● EXERCISE PROMPT:
From the entries, copy every line that carries the string "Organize".

*** DATA FOR PROCESSING ***

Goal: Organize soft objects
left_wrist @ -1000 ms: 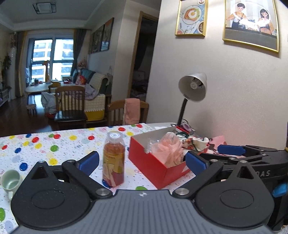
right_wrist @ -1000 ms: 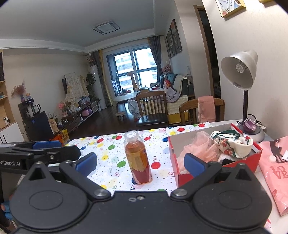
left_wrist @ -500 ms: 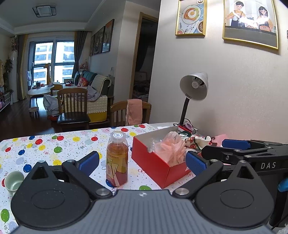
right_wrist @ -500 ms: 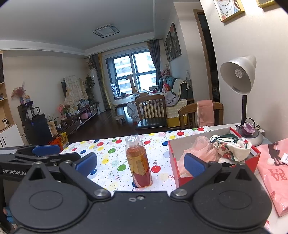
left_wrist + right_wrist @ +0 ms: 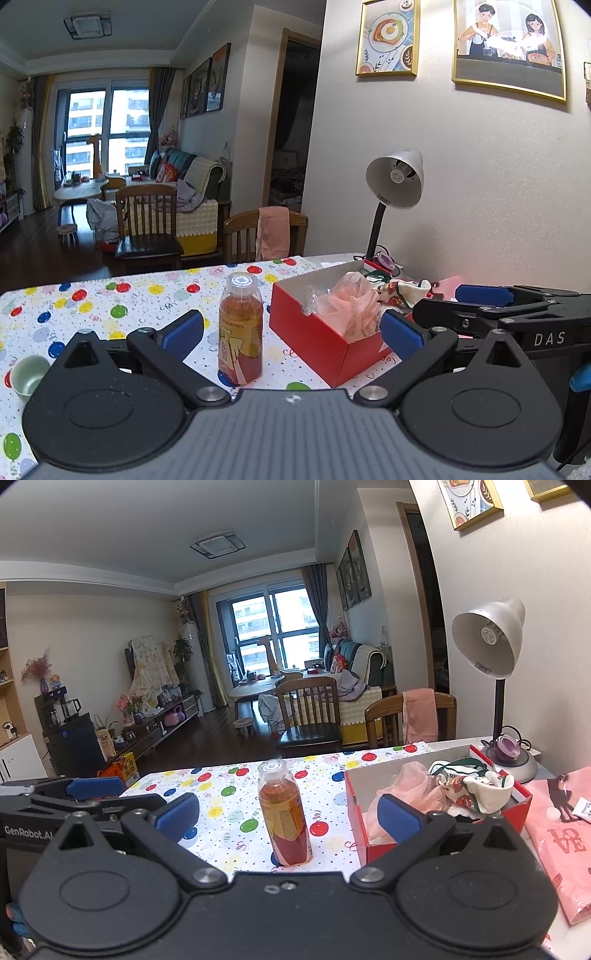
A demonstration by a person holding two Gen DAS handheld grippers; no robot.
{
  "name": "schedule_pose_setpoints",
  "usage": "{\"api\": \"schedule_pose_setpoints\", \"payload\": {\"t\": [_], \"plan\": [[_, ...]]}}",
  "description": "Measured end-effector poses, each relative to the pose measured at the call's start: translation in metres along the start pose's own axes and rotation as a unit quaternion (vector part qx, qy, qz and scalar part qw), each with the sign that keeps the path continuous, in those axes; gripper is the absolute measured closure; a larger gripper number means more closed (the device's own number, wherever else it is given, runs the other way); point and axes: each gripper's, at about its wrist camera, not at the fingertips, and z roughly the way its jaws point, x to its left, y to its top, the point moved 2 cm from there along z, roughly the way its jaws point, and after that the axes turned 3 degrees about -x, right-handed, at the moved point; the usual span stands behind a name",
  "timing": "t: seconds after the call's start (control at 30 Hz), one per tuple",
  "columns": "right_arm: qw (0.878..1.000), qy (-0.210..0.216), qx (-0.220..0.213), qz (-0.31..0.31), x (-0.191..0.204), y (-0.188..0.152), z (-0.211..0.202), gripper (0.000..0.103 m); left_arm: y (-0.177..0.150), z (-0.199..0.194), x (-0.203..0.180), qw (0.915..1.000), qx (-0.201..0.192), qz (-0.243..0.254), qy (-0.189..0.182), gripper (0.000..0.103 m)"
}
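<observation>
A red box (image 5: 317, 332) (image 5: 524, 801) stands on the dotted tablecloth and holds a pink mesh sponge (image 5: 351, 302) (image 5: 413, 786) and a patterned white-and-green sock (image 5: 402, 291) (image 5: 476, 782). My left gripper (image 5: 291, 332) is open and empty, held back above the table's near edge. My right gripper (image 5: 288, 814) is open and empty too, level with the left one. Each gripper shows in the other's view, the right gripper (image 5: 509, 314) beside the box and the left gripper (image 5: 74, 797) at the far left.
A bottle of orange drink (image 5: 240, 328) (image 5: 284, 812) stands upright just left of the box. A desk lamp (image 5: 391, 192) (image 5: 491, 664) rises behind the box. A pink bag (image 5: 569, 834) lies at the right, a green cup (image 5: 27, 376) at the left.
Both grippers have drawn back and risen a little, so bottle and box sit slightly lower and farther. Both stay open; nothing on the table has moved.
</observation>
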Motion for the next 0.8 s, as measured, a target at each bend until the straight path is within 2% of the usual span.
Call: {"api": "schedule_pose_setpoints", "payload": {"t": [0.8], "plan": [[1.000, -0.012, -0.007, -0.009, 0.010, -0.001, -0.004, 0.000, 0.000, -0.007, 0.007, 0.9999, -0.008, -0.004, 0.007, 0.000]]}}
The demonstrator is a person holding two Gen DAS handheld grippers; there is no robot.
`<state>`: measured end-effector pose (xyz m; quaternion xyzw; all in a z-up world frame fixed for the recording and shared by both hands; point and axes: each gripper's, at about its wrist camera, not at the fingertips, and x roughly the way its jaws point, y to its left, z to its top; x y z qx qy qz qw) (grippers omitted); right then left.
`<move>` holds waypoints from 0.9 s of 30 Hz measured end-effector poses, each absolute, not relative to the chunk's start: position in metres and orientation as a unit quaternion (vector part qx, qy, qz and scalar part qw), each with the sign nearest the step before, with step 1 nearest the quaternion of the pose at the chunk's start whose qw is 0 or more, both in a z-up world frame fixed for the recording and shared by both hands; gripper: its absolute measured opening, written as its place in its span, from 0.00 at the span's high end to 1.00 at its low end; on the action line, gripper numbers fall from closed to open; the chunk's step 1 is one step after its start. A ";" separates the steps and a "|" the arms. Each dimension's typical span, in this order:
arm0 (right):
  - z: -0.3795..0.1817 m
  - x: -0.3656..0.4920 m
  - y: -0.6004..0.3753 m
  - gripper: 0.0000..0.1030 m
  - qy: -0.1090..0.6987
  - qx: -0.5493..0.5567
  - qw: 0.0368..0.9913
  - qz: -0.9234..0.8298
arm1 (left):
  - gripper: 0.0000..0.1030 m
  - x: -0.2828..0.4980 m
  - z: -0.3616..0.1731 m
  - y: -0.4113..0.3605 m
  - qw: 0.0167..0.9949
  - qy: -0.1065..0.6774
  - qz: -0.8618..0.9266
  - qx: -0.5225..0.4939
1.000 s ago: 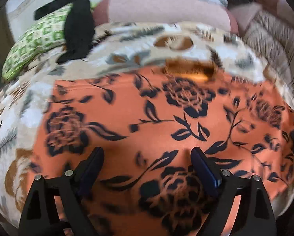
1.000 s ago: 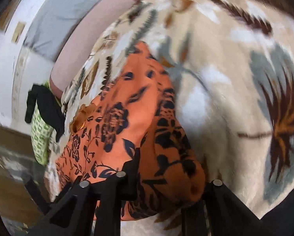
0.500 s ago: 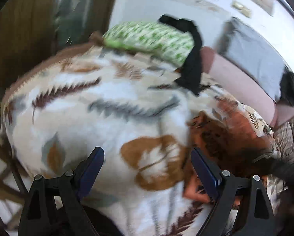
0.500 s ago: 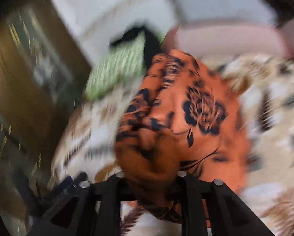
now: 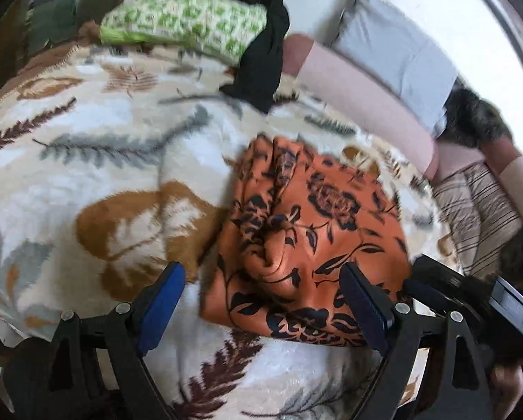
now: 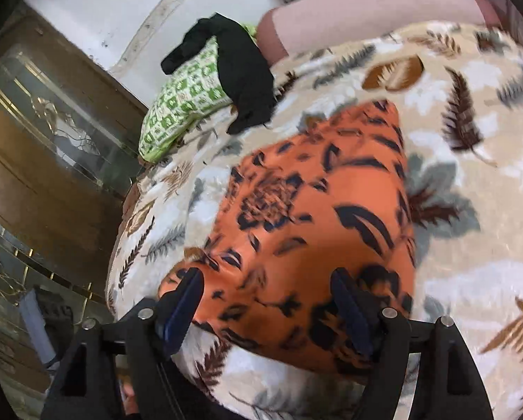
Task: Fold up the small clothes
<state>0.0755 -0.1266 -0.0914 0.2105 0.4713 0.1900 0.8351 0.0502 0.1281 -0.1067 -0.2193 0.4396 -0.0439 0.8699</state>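
Note:
An orange garment with black flowers (image 5: 307, 238) lies folded and bunched on the leaf-patterned blanket (image 5: 97, 161); it also shows in the right wrist view (image 6: 307, 231). My left gripper (image 5: 261, 301) is open, hovering over the garment's near left edge and holding nothing. My right gripper (image 6: 272, 304) is open just above the garment's near edge, its jaws spread over the cloth without gripping it. The right gripper's body (image 5: 471, 301) shows at the lower right of the left wrist view.
A black garment (image 5: 261, 56) is draped over a green-and-white pillow (image 5: 184, 24) at the far side. A pink bolster (image 5: 359, 87), a grey pillow (image 5: 394, 49) and a striped cushion (image 5: 478, 206) lie along the back. A wooden glass-door cabinet (image 6: 51, 147) stands left of the bed.
My right gripper carried the garment's end across, folding it over, then opened and let go. My left gripper swung left and back toward the garment, staying open.

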 end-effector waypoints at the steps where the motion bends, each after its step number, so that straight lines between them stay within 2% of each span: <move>1: -0.095 0.073 -0.128 0.24 0.469 0.217 0.834 0.194 | 0.14 0.055 -0.109 0.127 0.865 0.445 -0.044 -0.227; 2: -0.097 0.072 -0.129 0.24 0.468 0.219 0.833 0.197 | 0.28 0.057 -0.109 0.128 0.862 0.446 -0.048 -0.236; 3: -0.098 0.072 -0.131 0.24 0.468 0.220 0.832 0.202 | 0.67 0.061 -0.109 0.129 0.857 0.450 -0.055 -0.244; 4: -0.099 0.072 -0.131 0.24 0.469 0.221 0.830 0.207 | 0.87 0.064 -0.108 0.131 0.852 0.454 -0.061 -0.254; 7: -0.099 0.066 -0.142 0.24 0.466 0.237 0.824 0.219 | 0.86 0.047 -0.091 0.142 0.877 0.399 -0.041 -0.264; 8: -0.101 0.066 -0.145 0.24 0.465 0.243 0.820 0.226 | 0.86 0.046 -0.095 0.143 0.877 0.402 -0.029 -0.263; 10: -0.108 0.066 -0.147 0.24 0.471 0.248 0.813 0.238 | 0.85 0.053 -0.137 0.145 0.845 0.466 0.001 -0.261; 12: -0.116 0.067 -0.145 0.24 0.484 0.250 0.803 0.243 | 0.71 0.049 -0.157 0.152 0.833 0.477 0.014 -0.281; 14: -0.113 0.066 -0.146 0.24 0.483 0.248 0.801 0.251 | 0.69 0.047 -0.144 0.150 0.840 0.469 0.013 -0.273; 15: -0.110 0.066 -0.147 0.24 0.480 0.247 0.803 0.252 | 0.62 0.048 -0.136 0.147 0.845 0.466 0.013 -0.260; 22: -0.090 0.080 -0.187 0.22 0.445 0.276 0.822 0.224 | 0.55 0.055 -0.077 0.123 0.898 0.407 0.002 -0.168; 24: -0.097 0.095 -0.200 0.22 0.456 0.280 0.820 0.204 | 0.50 0.070 -0.071 0.109 0.906 0.399 -0.026 -0.135; 27: -0.120 0.122 -0.217 0.22 0.478 0.317 0.795 0.196 | 0.50 0.103 -0.083 0.090 0.901 0.421 -0.044 -0.092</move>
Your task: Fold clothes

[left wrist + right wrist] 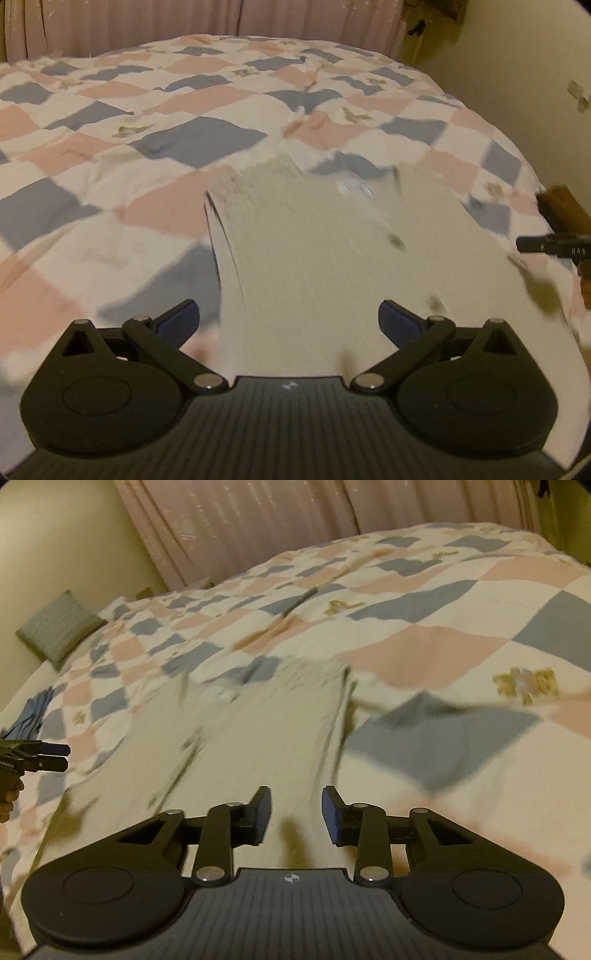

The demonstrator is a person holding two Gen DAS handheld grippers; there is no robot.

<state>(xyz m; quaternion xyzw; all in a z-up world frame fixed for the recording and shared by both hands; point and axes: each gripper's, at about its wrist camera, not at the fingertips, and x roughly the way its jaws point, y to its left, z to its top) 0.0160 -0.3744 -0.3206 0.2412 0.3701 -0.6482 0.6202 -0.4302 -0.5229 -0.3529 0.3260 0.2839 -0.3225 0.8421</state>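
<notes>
1. Pink curtains (207,22) backed the bed (110,122), whose checked quilt carried everything.
2. My pale garment (314,251) lay flat near the bed's near edge, both views blurred.
3. I had the left hand-held gripper (289,325) spread wide and empty; the right hand-held gripper (296,818) was half-closed, gripping nothing.
4. I judged it best to pinch matching near corners cleanly before folding evenly.

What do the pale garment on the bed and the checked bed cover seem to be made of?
Pale garment: probably a soft knit or cotton cloth, matte off-white; it lies limp with layered folded edges, though blur hides the weave.
Checked bed cover: likely printed woven cotton, matte, with pink, blue-grey and white squares; it wrinkles softly and shows no shine.
</notes>
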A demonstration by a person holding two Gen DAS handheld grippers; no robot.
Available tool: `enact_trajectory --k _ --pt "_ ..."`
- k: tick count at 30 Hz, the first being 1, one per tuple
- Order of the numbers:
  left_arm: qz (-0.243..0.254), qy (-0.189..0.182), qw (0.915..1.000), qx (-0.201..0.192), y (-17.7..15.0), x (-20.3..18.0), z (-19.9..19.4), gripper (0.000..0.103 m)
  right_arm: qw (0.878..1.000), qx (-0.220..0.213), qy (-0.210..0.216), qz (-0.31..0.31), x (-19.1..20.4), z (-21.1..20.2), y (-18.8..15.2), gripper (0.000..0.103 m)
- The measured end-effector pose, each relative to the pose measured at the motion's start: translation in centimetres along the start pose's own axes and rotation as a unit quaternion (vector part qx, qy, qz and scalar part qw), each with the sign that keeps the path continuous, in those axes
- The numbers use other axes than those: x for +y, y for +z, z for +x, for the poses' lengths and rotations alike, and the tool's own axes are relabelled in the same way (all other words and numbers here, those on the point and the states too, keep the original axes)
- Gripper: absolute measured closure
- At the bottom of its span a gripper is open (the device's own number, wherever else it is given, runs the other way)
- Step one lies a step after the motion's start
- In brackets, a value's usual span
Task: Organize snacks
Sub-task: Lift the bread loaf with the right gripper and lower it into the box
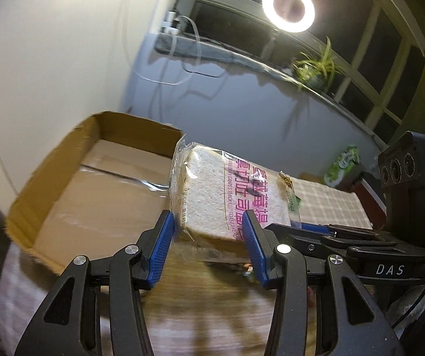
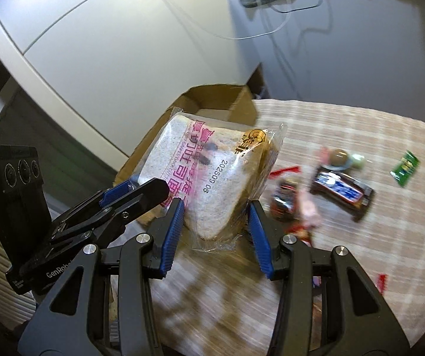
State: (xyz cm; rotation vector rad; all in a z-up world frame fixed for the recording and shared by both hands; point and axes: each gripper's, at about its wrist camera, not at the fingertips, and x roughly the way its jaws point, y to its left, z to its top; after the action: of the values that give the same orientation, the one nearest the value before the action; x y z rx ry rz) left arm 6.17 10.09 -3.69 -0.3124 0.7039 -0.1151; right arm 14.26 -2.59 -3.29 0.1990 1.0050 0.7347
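Observation:
A clear bag of sliced toast bread with pink print (image 1: 227, 195) (image 2: 209, 172) is held up between both grippers, beside an open cardboard box (image 1: 73, 184) (image 2: 221, 101). My left gripper (image 1: 209, 246) has its blue pads around the bag's lower end, with the left pad on loose wrapper and the right pad against the bread. My right gripper (image 2: 215, 231) has its pads around the bag's lower corner, touching the wrapper on both sides. Each gripper shows in the other's view, reaching the bag from the side. The box looks empty inside.
On the checked tablecloth (image 2: 361, 136) lie a dark chocolate bar (image 2: 341, 191), a small green packet (image 2: 405, 167), a round brown sweet (image 2: 338, 157) and red-wrapped snacks (image 2: 283, 198). A green bag (image 1: 343, 163) sits at the table's far end. A ring light (image 1: 288, 7) and a plant (image 1: 316, 65) stand behind.

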Motion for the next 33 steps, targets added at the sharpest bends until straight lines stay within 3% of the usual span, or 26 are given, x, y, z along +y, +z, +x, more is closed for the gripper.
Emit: enact_trajectory --k 15,27,33 --pt "-0.059 0.057 0.9963 -0.027 0.0 8.1 -2.6 0.058 0.996 0.043 0.02 -0.074 7.6 7.7 2.2 0.056" --pt "-0.076 0.063 0.9949 -0.019 -0.7 10.5 -1.9 0.058 0.994 0.065 0.015 -0.084 9.0 11.2 2.5 0.056" --pt "-0.071 0.075 0.9945 -0.022 -0.6 10.6 -2.1 0.058 0.995 0.057 -0.008 -0.086 8.7 11.3 2.7 0.056"
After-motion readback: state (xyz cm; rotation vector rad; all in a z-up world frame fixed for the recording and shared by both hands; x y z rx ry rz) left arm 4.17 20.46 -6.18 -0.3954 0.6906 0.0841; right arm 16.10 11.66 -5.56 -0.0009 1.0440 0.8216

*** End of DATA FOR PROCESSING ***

● RESULT:
Goal: Organize soft objects
Task: Organize snacks

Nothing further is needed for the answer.